Source data:
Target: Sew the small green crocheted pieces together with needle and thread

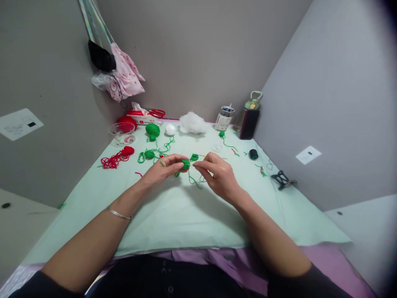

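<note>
hands at work over a pale green cloth [173, 227], the green piece [185, 164] taken as the clock's centre. the left hand [164, 169], reaching in from 8 o'clock, grips the piece between thumb and fingers, above the cloth. the right hand [218, 174], at 3 o'clock, has thumb and forefinger pinched together near the piece; what lies between them is too small to tell. a dark thread [202, 179] loops beneath, at 5 o'clock, near a green yarn end [196, 183].

around the centre: red yarn [119, 158] at 9 o'clock; a green ball [152, 130] at 10, a white ball [170, 129] at 11; fluff [194, 124] at 12; a pen cup [223, 120] between 1 and 2; a phone [249, 125], upright against a bottle [252, 102], at 2; a black spool [253, 154] at 3.
</note>
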Demonstrator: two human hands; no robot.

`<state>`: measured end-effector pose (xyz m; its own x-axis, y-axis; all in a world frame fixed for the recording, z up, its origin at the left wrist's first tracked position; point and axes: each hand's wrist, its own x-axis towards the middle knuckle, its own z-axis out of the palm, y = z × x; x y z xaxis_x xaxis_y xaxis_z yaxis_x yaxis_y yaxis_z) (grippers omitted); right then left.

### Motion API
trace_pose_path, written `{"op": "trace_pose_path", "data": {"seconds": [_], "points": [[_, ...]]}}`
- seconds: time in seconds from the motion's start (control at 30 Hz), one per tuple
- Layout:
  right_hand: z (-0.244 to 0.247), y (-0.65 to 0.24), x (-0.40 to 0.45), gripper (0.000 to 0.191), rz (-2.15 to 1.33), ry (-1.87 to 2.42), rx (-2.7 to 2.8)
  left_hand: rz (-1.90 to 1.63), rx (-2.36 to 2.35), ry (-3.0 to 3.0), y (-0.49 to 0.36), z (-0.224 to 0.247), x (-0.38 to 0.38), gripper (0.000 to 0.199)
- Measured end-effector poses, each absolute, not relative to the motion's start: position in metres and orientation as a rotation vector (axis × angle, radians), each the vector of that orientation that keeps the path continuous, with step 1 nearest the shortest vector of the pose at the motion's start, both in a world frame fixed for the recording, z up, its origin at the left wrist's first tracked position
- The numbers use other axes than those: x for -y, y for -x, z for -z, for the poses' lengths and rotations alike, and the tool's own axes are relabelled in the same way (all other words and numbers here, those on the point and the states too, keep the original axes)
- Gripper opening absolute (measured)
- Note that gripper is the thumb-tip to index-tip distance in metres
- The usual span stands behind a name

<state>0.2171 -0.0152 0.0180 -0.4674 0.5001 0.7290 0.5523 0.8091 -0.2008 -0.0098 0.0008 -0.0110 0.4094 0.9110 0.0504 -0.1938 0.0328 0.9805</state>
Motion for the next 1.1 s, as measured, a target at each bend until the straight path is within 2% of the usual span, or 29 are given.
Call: {"op": "trace_pose_path", "data": {"seconds": [0.43,0.7,0.8,1.1], "points": [[-0.018,-0.215,0.019,0.019,-0.006,0.899,2.219,-1.026,-0.856,-1.370,0.007,0.010,-0.001,0.032],[-0.022,-0.222,0.007,0.014,-0.609,0.893,2.111,-0.955,-0.704,-1.342,0.010,0.010,0.000,0.027],[-0.021,-0.222,0.005,0.012,-0.724,0.853,2.080,-0.950,-0.687,-1.361,0.011,0.008,0.001,0.026],[-0.017,-0.218,0.005,0.012,-0.614,0.790,2.104,-0.958,-0.697,-1.411,0.011,0.007,0.002,0.025]]}}
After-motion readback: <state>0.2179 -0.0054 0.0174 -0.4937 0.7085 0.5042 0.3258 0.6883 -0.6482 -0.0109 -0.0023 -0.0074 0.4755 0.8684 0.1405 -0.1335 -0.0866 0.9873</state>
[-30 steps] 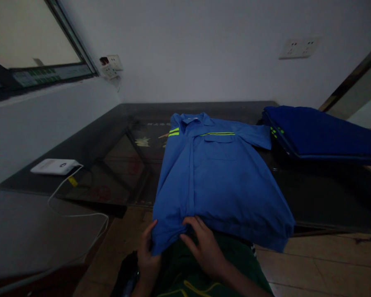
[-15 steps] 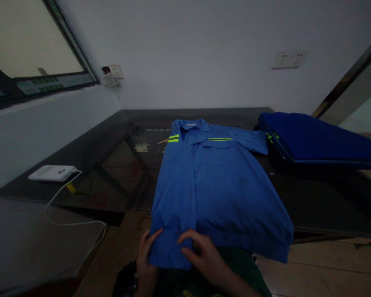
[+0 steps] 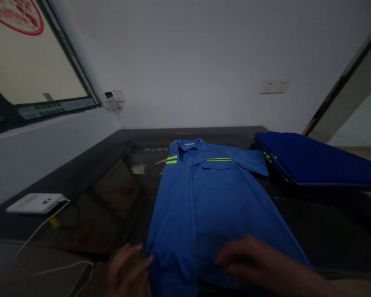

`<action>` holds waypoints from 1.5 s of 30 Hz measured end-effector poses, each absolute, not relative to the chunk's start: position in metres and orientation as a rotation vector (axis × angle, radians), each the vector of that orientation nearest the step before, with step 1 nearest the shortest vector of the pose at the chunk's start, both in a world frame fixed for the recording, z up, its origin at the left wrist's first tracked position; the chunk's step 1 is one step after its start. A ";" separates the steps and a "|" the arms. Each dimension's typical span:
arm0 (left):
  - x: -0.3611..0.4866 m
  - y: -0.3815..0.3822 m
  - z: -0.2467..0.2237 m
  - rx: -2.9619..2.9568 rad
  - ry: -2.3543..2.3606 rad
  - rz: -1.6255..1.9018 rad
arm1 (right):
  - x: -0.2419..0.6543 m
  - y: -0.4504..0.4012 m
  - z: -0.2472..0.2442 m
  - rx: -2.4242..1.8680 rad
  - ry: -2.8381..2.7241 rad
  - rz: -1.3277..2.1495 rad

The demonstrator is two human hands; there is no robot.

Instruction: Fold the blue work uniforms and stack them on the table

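Observation:
A blue work shirt [image 3: 216, 206] with yellow-green stripes lies spread on the dark table, its collar at the far end. The sleeve on the right reaches toward a darker blue stack; on the left side no sleeve shows beyond the body. My left hand [image 3: 128, 270] is beside the shirt's lower left edge, fingers apart and curved, with nothing visible in them. Over the lower right front hovers my right hand [image 3: 250, 258], somewhat blurred, its thumb and forefinger apart and apparently holding nothing. The shirt's bottom hem is partly out of frame.
Folded dark blue cloth [image 3: 321, 161] is stacked at the table's right. On the left of the dark glossy table [image 3: 160, 135] lies a white power bank [image 3: 37, 203] with a white cable [image 3: 62, 270] trailing over the edge. Behind are a wall with sockets [image 3: 273, 86] and a window.
My left hand has come off the shirt's lower left edge and moved left. My right hand has lifted away from the front placket and shifted right. The camera view has tilted up.

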State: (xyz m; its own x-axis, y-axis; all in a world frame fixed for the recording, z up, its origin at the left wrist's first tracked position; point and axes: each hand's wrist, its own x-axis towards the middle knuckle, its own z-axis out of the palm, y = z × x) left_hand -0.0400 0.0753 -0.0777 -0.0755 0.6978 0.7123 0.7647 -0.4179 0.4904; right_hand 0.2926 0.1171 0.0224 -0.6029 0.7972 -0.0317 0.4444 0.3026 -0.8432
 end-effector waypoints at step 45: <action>0.014 0.590 0.007 -2.429 -1.679 -0.493 | 0.272 0.450 0.013 -1.629 -2.094 0.130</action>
State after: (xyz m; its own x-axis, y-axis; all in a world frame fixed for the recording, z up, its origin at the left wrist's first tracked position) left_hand 0.0143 0.5896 0.0066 0.3207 0.8808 0.3483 0.9293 -0.3637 0.0642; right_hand 0.2718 0.4502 0.0133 -0.1760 0.9339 0.3113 0.8883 0.2869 -0.3586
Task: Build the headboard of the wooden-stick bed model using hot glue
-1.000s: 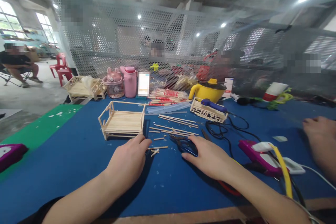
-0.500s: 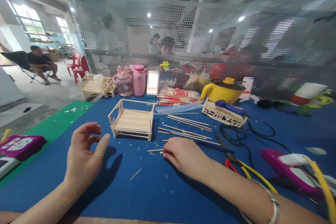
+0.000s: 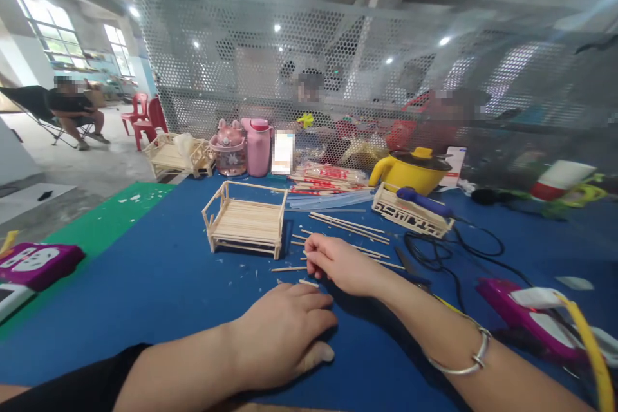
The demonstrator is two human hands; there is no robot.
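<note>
Having shifted right, the left hand (image 3: 287, 331) is resting palm-down, fingers loosely extended, near thin, pale wooden sticks (image 3: 347, 228) lying on the blue, chip-flecked surface (image 3: 159, 277). The right hand (image 3: 335, 264) is curling its grip over them; whether it is holding one cannot be told. Leftward, a slatted, railed wooden frame (image 3: 248, 219) is standing before a perforated grey screen (image 3: 203, 77).

The left forearm (image 3: 183, 357) extends from the lower left; the left hand (image 3: 292, 328) is palm down, fingers extended and slightly bent, thumb on the near side. The right forearm (image 3: 425, 322) extends from the lower right. The right hand (image 3: 340, 262) is positioned just beyond the left, fingers curled inward, fingertips partly hidden.
</note>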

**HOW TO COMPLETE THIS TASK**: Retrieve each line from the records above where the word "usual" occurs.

**SOLUTION TO THIS EXERCISE**:
- The usual span stands behind a name
Motion for the next 1.1 s, as measured, a target at each bend until the straight path is within 2% of the usual span, or 29 are given.

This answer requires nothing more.